Pueblo: Santa Clara Pueblo
Jeff Roller, as a member of the sixth generation of potters in the Tafoya family from Santa Clara Pueblo, is known for his beautifully crafted and detailed lidded jars, as well as for his bronze sculptures. He learned to make pottery from his mother, Toni Roller, and from his grandmother, famous matriarch Margaret Tafoya.
Growing up in a traditional pueblo family of pottery artists, Jeff began making small figurine and pots as a young child, bringing his pots to shows to sell alongside his mother’s craft. By his teenage years, he was established as an award-winning potter in his own right. His statement is eloquent – “I felt more and more captivated by the spiritual nature and lifestyle of working with Mother Clay.”
He is deeply rooted in the traditional Santa Clara pottery styles, and often produces work that hearkens back to the nineteenth century with attached sculpted animal figures on lids, and sculpted animal busts which emerge from various shapes of pots. His range of vessels is broad, as you might see a small miniature next to a large two-foot tall water jar, all with the same attention to detail and quality that has established Jeff as one of the premier potters of his generation. His techniques include deep carving, etching, highly polished stone burnishing, and traditional wood burning firing. His colors include the well known Santa Clara deep black, pure reds, or various shades of brown, depending on the clays and the firing. The colors are a part of his tradition, with Jeff pointing out that his grandmother Margaret and his great-grandmother Sara Fina experimented with red and brown colors as well as deep black.
Using very traditional methods of making pots is a core element of the Tafoya family practice, and Jeff relates the techniques he has learned directly to the teachings of his mother and grandmother. He says, “I feel very blessed with the ability to work with the clay as well as obligated to continue making traditional Santa Clara Pueblo pottery, in the honor of my ancestors.”
One can see Jeff’s work in prestigious art galleries around the country such as the National Museum of the American Indian – Smithsonian in Washington D.C, the Philadelphia Art Museum, the Wheelwright Museum in Santa Fe, the Denver Museum of Natural History, and many others.

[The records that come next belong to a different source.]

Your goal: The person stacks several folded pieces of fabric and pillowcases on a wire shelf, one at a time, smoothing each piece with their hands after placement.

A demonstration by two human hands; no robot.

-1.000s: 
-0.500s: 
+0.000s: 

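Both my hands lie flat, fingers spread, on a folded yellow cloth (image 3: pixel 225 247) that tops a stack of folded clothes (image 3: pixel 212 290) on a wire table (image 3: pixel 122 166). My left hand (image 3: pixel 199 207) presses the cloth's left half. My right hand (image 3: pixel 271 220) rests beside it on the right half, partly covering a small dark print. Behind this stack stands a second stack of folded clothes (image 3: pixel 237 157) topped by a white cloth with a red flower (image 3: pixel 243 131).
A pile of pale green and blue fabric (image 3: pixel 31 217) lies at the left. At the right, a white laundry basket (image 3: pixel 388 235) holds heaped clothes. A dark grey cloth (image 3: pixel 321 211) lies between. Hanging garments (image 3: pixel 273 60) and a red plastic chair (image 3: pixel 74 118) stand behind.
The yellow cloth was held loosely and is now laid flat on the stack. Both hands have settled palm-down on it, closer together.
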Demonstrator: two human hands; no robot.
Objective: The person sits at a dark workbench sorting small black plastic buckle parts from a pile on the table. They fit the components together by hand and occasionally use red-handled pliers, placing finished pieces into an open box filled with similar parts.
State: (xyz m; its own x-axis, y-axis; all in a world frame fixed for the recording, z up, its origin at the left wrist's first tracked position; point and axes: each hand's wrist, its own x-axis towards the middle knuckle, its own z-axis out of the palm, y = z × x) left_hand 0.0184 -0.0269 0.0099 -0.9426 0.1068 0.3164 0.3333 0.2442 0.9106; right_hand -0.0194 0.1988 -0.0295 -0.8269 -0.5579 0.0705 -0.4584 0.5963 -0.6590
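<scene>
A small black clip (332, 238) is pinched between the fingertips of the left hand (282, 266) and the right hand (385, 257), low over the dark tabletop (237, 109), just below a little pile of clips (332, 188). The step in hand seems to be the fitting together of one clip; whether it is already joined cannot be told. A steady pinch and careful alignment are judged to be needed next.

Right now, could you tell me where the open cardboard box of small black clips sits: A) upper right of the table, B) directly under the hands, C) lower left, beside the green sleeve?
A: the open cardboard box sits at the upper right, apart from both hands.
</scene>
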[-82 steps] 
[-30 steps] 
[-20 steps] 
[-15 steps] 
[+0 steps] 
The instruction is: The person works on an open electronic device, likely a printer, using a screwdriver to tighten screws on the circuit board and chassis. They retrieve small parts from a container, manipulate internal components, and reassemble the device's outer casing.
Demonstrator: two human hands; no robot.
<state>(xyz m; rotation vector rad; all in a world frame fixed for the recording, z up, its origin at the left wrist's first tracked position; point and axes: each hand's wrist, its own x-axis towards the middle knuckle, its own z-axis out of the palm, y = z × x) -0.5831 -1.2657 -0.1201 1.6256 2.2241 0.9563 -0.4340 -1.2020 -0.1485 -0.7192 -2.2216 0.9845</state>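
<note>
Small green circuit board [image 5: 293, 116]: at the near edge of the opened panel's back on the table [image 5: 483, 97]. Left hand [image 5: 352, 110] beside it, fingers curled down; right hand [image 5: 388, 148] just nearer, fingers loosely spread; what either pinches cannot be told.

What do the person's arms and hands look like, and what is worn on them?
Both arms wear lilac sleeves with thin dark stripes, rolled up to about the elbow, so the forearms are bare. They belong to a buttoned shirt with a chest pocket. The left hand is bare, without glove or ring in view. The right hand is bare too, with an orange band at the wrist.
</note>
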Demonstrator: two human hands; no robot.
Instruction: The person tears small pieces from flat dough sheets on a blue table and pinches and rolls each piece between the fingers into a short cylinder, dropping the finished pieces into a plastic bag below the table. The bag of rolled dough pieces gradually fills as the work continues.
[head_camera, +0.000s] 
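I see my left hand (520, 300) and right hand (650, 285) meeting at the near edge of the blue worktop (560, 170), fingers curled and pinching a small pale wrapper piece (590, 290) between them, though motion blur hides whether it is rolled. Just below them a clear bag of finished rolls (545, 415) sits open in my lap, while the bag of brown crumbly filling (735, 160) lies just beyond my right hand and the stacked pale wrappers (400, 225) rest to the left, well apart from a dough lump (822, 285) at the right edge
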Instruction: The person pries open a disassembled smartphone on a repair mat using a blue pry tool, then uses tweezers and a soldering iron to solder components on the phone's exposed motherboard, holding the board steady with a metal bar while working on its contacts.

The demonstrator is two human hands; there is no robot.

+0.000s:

Jeff has recently moved into an additional medium, bronze sculpture, and his first bronze entries in the Santa Fe Indian Market proved to be blue ribbon winners, launching this extension of his artistic talents into a new, complementary direction. He says, “I feel as though the sky opened up when learning what I now may be able to create within the bronze medium.” His passion and creativity, combined with the legacy and training of his family, has propelled Jeff into the forefront of today’s Native American artists.